Ольга Леонардовна в ту пору еще много ходила, подолгу бывала в саду. Я заметила, что часто ей хотелось гулять одной. Как-то я спросила Барыню, почему она никогда не заходит на второй этаж, и она очень просто объяснила: «Зачем же я туда пойду, там сейчас все не так. Сейчас свет — электричество, тепло, а тогда печки дымили, лампы, свечи. Ты же видела — ванна железная, в нее ведрами воду носили, колонка мало нагревала. Теперь порядок, чистота — музей». Еще говорила мне доверительно о странности воспитания в семье, о том, что Мария Павловна никогда не входила к брату, если он был одет по-домашнему, и никогда не предлагала помочь поставить компресс или «шпанскую мушку». Антону Павловичу приходилось все делать самому. А для Ольги Леонардовны это было естественным, и она, когда приезжала в Ялту, просто и ловко все сама делала.
Позднее я узнала, как резко изменилось отношение Марии Павловны к Ольге Леонардовне после венчания. Пока продолжительная связь не была узаконена церковью, все было хорошо и отношение к Ольге Леонардовне было самое дружеское и родственное. Но в те далекие времена положение Книппер было весьма двусмысленно, и это не могло не волновать ее родных. Очень обидно читать и слушать некоторые категорические высказывания о том, что Книппер добивалась венчания, заставила Антона Павловича жениться. Эти умозаключения в первую очередь унижают Чехова — не таким он был человеком, чтобы можно было навязать ему чью-то волю. В этих писаньях, пьесах, кинолентах о его «единственной» любви к Мизиновой Ольга Леонардовна да и Мария Павловна выведены в искаженном и унизительном виде. Но это же всего лишь плод воображения. Слова, ставшие названием пьесы «Насмешливое мое счастье», вырваны из контекста письма Чехова к Суворину, написанного по дороге на Сахалин, когда повозка Антона Павловича перевернулась и провалилась в воду, следствием оказалось открывшееся кровохарканье.
Впрочем, взаимоотношения Чехова с женщинами — тема вообще не до конца понятая. Сколько же было этих «единственных», которым так и не удалось женить на себе Чехова?
Мария Павловна рассказывала о Мелихове и его гостях, говорила о том, как она привезла «Ликочку» (они вместе учились в школе живописи) в Мелихово. Из довольно длинного рассказа Марии Павловны мне запомнилось, что «Лика была влюблена и была активна», и как уже после кончины Чехова «пришла Лика в трауре, молча стояла у окна, молча ушла, как-то не просто».

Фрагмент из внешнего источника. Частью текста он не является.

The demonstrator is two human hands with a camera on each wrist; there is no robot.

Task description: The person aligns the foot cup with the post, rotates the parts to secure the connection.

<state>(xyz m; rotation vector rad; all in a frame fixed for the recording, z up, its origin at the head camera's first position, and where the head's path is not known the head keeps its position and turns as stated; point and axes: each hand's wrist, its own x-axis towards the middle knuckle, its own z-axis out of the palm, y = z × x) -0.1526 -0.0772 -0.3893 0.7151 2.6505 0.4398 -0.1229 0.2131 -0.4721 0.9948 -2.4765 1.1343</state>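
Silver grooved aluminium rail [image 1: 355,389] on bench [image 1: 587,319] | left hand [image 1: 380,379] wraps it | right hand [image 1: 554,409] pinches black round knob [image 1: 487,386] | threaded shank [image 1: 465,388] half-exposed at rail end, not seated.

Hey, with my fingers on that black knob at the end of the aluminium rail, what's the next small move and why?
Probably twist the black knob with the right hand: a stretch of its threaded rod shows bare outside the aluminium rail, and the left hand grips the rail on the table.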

Ольга Леонардовна никогда сама не начинала этой темы. Когда кое-кто задавал ей бестактные вопросы, отвечала односложно, что мало знала Мизинову, что, кажется, она пыталась стать актрисой, но не стала. А когда в присутствии Ольги Леонардовны осторожно, намеками, говорили о женских сердцах, навечно отданных Чехову, она уверенно и просто говорила, что в Антона Павловича трудно было не влюбиться. Я никогда не слышала, чтобы Ольга Леонардовна говорила: «Мой муж», «Я жена». Всегда называла Чехова по имени и отчеству: «Когда я была с Антоном Павловичем…»
Эта необыкновенная артистка и человек большой культуры, ума и интеллекта не терпела, пошлости и мещанства, даже завуалированных и внешне почти незаметных.
Вот отрывок из письма Ольги Леонардовны к племяннице Аде Константиновне Книппер: «Ты пишешь о наших отношениях с Антоном Павловичем. Да эти шесть лет, что я его знала, были мучительны, полны надрыва из-за сложившейся так жизни. И все же эти годы были полны такого интереса, такого значения, такой насыщенности, что казались красотой жизни. Ведь я не девочкой шла за него — я поражена была им как необыкновенным человеком, всей его личностью, его внутренним миром. Ох, трудно писать все это… Теперь уже жизнь к концу и эти мучительные шесть лет остались для меня светом и правдой и красотой жизни».[1]